▶ _Assigned task_: In the data below, find each line that contains the word "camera" and copy it.

▶ _The data_:
=====
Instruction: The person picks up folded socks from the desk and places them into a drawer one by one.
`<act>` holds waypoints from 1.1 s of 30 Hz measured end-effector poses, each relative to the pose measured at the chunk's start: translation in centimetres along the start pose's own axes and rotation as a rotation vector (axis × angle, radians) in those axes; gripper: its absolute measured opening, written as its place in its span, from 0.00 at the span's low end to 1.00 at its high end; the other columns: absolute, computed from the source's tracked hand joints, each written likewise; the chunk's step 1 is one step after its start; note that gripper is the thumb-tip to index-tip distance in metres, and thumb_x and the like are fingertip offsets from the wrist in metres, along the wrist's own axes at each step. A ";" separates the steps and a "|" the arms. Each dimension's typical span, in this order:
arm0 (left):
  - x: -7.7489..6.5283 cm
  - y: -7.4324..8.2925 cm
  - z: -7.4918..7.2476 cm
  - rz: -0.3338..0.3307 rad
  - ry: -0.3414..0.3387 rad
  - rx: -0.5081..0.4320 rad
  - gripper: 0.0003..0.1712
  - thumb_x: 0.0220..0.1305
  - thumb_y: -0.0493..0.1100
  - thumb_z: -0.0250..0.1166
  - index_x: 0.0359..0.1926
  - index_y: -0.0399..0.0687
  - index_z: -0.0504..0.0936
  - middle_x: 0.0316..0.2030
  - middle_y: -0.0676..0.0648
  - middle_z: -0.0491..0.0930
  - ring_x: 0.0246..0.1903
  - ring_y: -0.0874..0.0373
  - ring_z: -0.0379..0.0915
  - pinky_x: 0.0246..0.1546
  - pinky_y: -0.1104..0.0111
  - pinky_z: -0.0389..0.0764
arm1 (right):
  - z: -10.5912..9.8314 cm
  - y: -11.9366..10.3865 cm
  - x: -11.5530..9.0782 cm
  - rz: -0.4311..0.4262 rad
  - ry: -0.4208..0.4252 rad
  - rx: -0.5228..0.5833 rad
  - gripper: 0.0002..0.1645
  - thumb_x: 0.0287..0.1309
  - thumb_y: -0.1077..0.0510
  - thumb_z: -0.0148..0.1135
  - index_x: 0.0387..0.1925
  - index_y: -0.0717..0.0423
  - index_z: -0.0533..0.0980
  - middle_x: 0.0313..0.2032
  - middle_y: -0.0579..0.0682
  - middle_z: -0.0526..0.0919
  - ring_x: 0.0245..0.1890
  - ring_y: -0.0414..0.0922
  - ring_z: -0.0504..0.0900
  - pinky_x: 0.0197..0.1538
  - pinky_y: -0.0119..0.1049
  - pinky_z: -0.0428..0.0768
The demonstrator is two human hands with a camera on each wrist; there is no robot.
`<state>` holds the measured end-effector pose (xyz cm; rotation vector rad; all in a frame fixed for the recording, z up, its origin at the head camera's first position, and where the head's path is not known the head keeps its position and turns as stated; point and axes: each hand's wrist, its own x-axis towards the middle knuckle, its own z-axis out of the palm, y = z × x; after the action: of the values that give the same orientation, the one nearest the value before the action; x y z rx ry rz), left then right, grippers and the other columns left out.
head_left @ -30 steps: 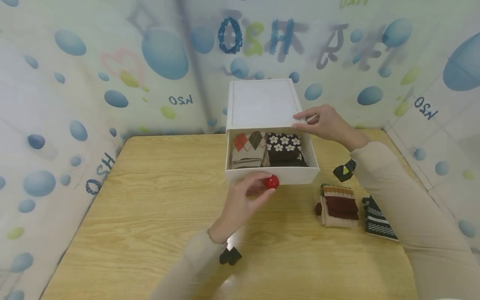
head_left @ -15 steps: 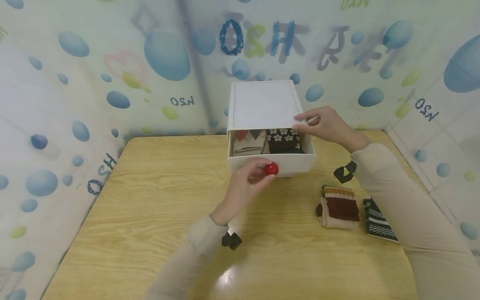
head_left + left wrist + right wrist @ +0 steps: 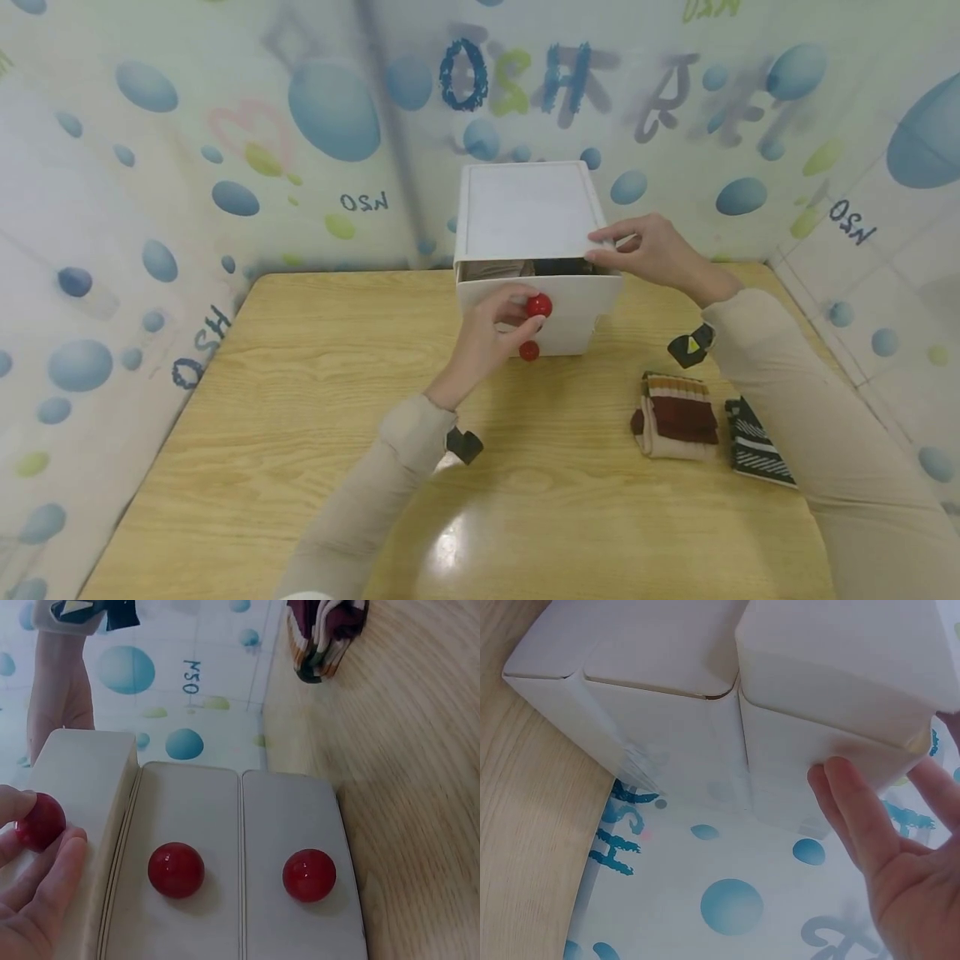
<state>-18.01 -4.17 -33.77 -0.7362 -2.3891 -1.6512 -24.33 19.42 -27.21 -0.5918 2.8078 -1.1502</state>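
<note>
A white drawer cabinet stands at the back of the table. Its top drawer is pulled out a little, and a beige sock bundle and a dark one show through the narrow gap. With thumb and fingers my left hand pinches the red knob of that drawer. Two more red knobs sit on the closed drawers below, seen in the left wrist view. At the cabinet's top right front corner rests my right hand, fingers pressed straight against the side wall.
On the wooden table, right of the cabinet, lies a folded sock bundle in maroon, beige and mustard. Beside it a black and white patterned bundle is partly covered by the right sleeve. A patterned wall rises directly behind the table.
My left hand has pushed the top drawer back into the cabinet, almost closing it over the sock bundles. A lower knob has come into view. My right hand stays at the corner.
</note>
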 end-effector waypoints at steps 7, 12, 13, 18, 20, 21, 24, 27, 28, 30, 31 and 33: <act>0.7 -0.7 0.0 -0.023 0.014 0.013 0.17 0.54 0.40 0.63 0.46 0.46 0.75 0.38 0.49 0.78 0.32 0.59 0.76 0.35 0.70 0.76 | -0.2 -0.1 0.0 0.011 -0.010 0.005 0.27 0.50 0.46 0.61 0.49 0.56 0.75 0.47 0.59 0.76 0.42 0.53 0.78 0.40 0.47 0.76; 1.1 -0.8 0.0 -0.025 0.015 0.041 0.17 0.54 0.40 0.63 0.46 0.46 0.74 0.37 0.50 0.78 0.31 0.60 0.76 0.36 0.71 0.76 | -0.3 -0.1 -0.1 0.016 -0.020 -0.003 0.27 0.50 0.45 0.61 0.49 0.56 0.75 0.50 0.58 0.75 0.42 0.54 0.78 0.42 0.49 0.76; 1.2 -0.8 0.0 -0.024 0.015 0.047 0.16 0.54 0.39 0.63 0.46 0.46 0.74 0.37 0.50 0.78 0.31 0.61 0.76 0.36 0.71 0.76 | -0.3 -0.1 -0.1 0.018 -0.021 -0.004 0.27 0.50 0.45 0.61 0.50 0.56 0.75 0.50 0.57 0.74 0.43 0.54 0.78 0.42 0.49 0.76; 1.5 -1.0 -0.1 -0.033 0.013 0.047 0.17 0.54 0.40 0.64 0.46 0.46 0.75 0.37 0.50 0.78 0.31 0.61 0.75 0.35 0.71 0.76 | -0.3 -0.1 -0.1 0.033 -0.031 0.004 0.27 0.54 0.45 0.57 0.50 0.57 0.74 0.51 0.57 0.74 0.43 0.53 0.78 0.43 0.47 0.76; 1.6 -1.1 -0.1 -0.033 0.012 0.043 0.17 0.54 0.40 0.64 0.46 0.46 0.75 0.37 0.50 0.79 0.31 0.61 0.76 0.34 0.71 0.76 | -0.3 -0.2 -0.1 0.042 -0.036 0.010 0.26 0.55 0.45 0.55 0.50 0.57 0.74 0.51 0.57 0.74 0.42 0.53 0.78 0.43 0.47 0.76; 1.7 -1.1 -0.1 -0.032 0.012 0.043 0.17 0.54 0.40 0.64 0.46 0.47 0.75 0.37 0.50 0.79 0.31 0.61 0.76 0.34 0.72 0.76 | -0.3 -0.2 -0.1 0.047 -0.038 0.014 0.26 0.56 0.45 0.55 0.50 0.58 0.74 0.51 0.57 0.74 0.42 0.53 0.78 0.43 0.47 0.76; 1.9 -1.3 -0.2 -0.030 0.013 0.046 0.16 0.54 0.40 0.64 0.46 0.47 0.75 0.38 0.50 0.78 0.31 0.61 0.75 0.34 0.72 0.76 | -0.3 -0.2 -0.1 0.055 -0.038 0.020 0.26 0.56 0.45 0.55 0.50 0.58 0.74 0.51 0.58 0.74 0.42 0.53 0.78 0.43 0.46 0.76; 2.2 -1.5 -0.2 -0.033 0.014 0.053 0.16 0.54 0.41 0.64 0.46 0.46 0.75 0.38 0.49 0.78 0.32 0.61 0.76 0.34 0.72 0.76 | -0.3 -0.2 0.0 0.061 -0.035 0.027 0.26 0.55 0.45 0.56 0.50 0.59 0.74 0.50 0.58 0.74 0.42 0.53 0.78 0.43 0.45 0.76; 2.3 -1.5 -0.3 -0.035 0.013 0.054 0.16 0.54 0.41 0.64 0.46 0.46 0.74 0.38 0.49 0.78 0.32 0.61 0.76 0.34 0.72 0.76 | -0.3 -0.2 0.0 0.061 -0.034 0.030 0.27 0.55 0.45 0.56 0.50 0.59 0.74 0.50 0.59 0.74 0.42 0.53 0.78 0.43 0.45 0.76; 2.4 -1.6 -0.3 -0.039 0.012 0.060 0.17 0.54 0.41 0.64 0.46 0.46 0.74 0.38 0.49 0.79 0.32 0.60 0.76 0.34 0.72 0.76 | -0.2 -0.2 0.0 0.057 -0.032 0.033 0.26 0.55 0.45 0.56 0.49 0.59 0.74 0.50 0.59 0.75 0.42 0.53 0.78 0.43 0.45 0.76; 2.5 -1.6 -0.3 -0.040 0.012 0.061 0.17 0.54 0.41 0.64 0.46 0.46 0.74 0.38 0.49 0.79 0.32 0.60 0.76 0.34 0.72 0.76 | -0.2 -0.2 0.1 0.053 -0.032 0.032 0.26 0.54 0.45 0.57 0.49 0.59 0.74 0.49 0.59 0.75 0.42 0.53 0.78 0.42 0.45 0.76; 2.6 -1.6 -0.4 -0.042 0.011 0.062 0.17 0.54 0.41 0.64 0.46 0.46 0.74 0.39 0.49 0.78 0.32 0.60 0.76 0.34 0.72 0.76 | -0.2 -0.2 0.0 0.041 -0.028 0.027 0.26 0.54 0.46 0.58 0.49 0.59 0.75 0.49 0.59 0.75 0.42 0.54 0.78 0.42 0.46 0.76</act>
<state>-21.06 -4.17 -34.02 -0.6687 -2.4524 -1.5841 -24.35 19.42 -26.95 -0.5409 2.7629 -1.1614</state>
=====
▶ _Solution below_:
The demonstrator is two human hands with a camera on each wrist; there is no robot.
`<state>` holds the measured end-effector pose (xyz cm; rotation vector rad; all in a frame fixed for the recording, z up, its origin at the head camera's first position, and where the head's path is not known the head keeps its position and turns as stated; point and axes: each hand's wrist, its own x-axis towards the middle knuckle, its own z-axis out of the palm, y = z × x; after the action: of the values that give the same orientation, the one nearest the value before the action; x y z rx ry rz), left then right, grippers and the other columns left out.

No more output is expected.